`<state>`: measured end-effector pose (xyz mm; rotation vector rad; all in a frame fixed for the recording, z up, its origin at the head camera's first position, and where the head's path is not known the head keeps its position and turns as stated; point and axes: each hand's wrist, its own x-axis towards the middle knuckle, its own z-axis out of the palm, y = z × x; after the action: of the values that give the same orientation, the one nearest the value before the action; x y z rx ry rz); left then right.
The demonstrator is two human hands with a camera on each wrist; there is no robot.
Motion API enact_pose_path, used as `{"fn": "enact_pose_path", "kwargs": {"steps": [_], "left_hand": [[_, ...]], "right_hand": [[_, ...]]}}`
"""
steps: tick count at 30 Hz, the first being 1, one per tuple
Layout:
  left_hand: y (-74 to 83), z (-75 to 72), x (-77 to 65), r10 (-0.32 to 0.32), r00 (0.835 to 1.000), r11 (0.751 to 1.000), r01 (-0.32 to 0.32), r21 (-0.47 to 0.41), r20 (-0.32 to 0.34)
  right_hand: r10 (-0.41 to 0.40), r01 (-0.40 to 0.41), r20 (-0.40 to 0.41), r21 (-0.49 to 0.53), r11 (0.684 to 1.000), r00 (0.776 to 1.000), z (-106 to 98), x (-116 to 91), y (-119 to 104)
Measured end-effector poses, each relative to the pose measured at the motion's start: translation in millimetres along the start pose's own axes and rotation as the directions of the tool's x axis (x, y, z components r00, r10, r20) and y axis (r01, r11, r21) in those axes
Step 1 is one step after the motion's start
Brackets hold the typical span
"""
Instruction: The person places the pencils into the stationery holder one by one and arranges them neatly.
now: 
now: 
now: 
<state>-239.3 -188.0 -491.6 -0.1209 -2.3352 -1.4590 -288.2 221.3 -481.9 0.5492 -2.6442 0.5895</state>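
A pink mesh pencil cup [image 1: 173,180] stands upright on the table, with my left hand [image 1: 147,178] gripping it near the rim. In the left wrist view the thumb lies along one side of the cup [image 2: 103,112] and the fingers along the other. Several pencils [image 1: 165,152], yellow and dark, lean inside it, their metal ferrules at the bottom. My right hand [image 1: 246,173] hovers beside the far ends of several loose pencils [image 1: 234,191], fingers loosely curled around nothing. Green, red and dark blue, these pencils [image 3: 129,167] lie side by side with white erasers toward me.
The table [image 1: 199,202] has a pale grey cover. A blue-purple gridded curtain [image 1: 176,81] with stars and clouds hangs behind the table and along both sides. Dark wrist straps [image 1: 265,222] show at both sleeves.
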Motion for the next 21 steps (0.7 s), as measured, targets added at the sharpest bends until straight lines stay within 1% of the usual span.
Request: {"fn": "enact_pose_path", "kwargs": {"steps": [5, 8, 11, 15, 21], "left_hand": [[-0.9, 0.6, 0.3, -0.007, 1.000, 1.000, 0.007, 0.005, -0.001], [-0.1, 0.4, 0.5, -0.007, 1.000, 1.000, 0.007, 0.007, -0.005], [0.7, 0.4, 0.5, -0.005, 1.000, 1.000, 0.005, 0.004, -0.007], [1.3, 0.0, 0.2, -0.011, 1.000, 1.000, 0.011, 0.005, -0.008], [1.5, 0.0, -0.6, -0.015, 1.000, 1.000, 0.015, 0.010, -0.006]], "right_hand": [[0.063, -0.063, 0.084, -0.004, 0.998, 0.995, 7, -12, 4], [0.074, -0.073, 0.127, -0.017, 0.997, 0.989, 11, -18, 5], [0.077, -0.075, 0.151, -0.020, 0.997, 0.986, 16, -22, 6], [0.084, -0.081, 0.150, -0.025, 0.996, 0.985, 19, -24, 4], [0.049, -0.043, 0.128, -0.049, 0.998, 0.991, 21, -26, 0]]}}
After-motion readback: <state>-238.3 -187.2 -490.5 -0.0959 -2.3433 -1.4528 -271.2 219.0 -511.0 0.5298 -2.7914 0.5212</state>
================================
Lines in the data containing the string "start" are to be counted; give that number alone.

2